(Exercise description) The answer should be an exact copy of the data.

(Data below)
*****
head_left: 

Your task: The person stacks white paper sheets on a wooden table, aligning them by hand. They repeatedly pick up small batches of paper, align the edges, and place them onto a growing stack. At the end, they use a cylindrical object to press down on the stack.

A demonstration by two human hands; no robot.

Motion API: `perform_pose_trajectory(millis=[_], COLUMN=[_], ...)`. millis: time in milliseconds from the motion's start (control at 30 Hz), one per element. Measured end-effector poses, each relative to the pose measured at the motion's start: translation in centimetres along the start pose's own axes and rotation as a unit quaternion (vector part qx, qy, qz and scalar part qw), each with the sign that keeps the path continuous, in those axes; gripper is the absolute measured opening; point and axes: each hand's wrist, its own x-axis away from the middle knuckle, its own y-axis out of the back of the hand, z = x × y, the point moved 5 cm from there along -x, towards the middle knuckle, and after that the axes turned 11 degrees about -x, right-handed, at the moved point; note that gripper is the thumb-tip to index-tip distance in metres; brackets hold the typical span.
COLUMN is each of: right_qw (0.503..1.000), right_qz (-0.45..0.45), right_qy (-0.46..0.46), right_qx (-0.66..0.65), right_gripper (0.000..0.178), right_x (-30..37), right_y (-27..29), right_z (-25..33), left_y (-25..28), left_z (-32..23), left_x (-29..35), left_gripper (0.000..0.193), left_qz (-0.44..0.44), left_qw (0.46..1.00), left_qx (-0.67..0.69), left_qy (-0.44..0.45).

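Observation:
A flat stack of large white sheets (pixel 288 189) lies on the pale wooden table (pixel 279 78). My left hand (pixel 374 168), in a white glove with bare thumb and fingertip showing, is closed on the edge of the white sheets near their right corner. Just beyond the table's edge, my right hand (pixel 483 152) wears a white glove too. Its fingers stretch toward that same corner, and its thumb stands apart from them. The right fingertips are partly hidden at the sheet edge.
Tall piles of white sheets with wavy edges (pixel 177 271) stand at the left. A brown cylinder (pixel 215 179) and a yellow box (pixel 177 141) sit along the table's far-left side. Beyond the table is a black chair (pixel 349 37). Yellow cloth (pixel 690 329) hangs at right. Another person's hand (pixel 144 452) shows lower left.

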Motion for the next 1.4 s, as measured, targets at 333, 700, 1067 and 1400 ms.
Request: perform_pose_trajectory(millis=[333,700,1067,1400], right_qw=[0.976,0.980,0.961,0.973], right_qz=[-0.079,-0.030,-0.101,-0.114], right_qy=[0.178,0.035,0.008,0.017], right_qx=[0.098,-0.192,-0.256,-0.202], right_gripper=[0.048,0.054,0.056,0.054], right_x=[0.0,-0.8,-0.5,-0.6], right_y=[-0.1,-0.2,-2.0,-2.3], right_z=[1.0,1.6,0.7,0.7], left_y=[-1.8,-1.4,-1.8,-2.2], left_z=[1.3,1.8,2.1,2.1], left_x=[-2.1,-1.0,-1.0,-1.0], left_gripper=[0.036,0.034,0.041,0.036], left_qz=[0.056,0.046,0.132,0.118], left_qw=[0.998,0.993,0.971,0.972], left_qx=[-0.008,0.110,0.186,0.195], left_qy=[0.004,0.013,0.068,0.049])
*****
(Answer section)
head_left: 

Your task: The person stacks white paper sheets on a wooden table, aligning them by hand. They repeatedly pick up small batches of paper, align the edges, and place them onto a growing stack. At the end, they use a cylindrical object to press down on the stack.

A demonstration by two human hands; no robot.

Motion API: `perform_pose_trajectory(millis=[_], COLUMN=[_], ...)`. millis: time in milliseconds from the motion's start (control at 30 Hz), one per element. Measured end-effector poses, each relative to the pose measured at the motion's start: translation in centimetres along the start pose's own axes and rotation as a unit quaternion (vector part qx, qy, qz and scalar part qw), each with the sign that keeps the path continuous, in those axes; gripper is the absolute measured opening; point and axes: each hand's wrist, its own x-axis away from the middle knuckle, its own y-axis out of the back of the hand, z = x × y, the point moved 5 cm from there along -x, towards the middle knuckle, and after that the axes turned 11 degrees about -x, right-handed, at the moved point; note that gripper is the thumb-tip to index-tip distance in metres; brackets hold the typical span.
COLUMN is each of: right_qw (0.503..1.000), right_qz (-0.45..0.45), right_qy (-0.46..0.46), right_qx (-0.66..0.65), right_gripper (0.000..0.178), right_x (-30..37), right_y (-27..29), right_z (-25..33), left_y (-25..28), left_z (-32..23), left_x (-29..35), left_gripper (0.000..0.193), left_qz (-0.44..0.44), left_qw (0.46..1.00), left_qx (-0.67..0.69), left_qy (-0.44..0.45).

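Observation:
A flat stack of large white sheets (pixel 288 189) lies on the pale wooden table (pixel 279 78). My left hand (pixel 374 168), in a white glove with bare thumb and fingertip showing, is closed on the edge of the white sheets near their right corner. Just beyond the table's edge, my right hand (pixel 483 152) wears a white glove too. Its fingers stretch toward that same corner, and its thumb stands apart from them. The right fingertips are partly hidden at the sheet edge.
Tall piles of white sheets with wavy edges (pixel 177 271) stand at the left. A brown cylinder (pixel 215 179) and a yellow box (pixel 177 141) sit along the table's far-left side. Beyond the table is a black chair (pixel 349 37). Yellow cloth (pixel 690 329) hangs at right. Another person's hand (pixel 144 452) shows lower left.
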
Motion for the next 1.4 s, as measured, targets at 333, 700, 1067 and 1400 ms.
Request: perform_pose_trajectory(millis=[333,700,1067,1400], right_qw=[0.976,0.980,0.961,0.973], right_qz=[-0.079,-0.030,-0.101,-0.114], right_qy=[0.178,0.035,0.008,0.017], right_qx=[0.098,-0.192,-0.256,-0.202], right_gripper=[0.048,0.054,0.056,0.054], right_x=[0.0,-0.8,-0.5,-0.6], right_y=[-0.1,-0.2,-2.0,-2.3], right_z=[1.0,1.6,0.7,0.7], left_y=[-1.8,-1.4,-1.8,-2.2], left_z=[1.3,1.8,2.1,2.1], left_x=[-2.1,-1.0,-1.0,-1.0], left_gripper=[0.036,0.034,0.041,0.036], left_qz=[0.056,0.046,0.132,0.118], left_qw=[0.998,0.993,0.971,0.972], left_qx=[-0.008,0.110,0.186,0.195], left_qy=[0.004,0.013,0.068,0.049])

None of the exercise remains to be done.